▸ **Task instructions**
When you spot the word "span" in a line of the data below, copy that line.

Stored entries

--- START ---

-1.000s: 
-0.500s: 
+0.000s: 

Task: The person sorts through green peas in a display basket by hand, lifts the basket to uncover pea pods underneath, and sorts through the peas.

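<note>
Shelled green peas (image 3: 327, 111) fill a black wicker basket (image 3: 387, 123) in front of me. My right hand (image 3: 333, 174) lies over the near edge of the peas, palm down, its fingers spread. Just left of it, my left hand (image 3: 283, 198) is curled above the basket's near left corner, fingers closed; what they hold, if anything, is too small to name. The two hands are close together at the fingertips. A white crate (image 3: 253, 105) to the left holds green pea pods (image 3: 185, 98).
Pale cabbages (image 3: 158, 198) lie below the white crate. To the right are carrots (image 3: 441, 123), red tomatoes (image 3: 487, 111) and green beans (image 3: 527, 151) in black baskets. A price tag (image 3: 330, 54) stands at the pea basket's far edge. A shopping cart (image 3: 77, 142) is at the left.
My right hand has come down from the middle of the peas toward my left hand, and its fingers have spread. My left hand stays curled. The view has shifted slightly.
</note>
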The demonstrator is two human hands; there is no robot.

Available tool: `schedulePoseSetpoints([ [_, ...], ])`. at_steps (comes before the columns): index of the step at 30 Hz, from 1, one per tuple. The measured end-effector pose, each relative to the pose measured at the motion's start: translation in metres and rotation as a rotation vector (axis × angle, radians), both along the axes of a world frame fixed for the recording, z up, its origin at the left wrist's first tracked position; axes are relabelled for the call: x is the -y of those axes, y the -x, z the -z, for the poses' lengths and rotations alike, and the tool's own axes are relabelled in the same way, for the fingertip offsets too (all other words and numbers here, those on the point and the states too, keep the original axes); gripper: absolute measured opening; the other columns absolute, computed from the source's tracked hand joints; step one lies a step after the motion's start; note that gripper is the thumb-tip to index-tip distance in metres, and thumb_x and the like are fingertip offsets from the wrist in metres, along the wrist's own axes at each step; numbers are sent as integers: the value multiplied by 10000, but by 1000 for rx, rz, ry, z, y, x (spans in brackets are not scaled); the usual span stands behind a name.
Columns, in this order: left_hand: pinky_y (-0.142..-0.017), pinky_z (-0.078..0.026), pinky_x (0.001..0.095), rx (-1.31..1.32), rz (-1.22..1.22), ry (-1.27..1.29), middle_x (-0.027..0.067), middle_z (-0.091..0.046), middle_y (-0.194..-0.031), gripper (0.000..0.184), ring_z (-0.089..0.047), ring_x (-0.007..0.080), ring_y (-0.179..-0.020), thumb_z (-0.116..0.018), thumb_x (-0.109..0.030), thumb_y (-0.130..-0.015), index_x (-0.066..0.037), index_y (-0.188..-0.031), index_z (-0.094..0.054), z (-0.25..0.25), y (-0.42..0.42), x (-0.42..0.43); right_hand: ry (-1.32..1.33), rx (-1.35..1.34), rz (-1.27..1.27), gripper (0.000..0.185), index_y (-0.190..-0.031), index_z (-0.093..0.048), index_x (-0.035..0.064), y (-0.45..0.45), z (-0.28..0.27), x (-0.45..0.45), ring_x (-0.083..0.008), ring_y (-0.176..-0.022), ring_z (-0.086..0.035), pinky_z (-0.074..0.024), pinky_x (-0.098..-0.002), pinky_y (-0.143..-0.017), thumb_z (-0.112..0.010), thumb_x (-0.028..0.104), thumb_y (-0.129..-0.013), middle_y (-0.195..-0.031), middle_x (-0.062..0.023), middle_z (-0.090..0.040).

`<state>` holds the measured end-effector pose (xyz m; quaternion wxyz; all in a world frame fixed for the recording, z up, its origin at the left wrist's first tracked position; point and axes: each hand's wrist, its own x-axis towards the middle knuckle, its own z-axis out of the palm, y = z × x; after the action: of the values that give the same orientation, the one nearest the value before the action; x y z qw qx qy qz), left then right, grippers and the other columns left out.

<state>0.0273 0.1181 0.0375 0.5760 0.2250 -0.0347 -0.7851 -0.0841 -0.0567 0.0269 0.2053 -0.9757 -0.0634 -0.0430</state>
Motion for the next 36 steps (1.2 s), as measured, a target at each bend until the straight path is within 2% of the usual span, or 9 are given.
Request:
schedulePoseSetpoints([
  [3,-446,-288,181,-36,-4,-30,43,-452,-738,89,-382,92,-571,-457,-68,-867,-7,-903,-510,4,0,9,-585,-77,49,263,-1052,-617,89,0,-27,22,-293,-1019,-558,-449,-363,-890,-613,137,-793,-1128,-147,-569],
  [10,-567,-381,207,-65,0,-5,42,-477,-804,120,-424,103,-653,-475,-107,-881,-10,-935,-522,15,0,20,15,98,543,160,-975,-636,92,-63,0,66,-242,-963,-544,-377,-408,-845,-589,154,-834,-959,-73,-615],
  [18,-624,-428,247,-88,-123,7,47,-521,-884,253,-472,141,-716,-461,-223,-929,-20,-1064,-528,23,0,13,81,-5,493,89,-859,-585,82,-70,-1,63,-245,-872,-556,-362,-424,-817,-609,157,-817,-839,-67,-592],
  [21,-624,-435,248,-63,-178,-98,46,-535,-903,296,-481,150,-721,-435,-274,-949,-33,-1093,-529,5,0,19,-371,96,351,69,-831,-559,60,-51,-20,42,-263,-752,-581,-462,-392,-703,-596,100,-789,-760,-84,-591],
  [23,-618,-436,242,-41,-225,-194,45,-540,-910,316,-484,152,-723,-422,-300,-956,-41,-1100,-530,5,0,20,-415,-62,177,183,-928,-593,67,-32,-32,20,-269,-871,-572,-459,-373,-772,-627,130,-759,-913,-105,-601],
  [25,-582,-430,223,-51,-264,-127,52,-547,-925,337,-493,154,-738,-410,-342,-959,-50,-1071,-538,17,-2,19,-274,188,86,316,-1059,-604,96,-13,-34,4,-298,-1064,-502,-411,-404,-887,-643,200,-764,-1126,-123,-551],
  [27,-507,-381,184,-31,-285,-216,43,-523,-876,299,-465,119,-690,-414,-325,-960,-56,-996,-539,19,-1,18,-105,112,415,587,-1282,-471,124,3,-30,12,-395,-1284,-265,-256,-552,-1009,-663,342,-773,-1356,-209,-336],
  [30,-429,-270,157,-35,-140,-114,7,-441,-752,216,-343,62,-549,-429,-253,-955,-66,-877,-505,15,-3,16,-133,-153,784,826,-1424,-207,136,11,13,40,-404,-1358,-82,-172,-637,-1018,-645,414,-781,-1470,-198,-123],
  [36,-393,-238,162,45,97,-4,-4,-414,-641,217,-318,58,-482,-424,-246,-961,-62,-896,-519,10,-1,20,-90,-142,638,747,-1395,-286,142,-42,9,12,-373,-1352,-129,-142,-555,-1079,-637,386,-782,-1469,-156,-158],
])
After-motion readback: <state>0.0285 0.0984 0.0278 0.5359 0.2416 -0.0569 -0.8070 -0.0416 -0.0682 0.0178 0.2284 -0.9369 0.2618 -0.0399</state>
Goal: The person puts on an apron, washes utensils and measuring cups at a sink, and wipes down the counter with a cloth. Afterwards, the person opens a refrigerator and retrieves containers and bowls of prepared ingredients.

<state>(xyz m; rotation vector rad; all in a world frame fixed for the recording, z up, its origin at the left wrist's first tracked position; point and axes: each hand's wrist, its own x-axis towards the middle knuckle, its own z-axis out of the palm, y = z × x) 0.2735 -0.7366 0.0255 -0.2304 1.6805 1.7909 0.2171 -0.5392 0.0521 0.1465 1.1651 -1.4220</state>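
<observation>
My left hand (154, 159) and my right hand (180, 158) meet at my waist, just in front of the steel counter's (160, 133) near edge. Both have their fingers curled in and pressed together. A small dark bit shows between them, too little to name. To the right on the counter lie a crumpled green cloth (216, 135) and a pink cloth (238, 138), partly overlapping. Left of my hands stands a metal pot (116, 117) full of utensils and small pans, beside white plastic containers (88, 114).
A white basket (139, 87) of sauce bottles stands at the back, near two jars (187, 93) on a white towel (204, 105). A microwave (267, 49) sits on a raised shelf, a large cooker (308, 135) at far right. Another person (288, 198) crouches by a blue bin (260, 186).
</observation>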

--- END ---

▸ **Expected answer**
Available tool: `schedulePoseSetpoints([ [_, ...], ])`. at_steps (comes before the columns): index of the step at 30 Hz, from 1, one per tuple. The measured end-effector pose, each relative to the pose measured at the motion's start: translation in metres and rotation as a rotation vector (axis × angle, radians), both along the axes of a world frame fixed for the recording, z up, its origin at the left wrist's first tracked position; axes are relabelled for the call: x is the -y of those axes, y the -x, z the -z, for the poses' lengths and rotations alike, and the tool's own axes are relabelled in the same way, for the fingertip offsets too (all other words and numbers here, those on the point and the states too, keep the original axes); gripper: absolute measured opening; the other columns absolute, computed from the source's tracked hand joints; step one lies a step after the motion's start; note that gripper is the thumb-tip to index-tip distance in metres, and thumb_x and the like are fingertip offsets from the wrist in metres, along the wrist's own axes at each step; numbers are sent as integers: the value multiplied by 10000, but by 1000 for rx, rz, ry, z, y, x (spans in brackets are not scaled); the usual span stands behind a name.
Motion for the next 36 steps (1.2 s), as measured, a target at each bend until the straight path is within 2% of the usual span, or 9 are given.

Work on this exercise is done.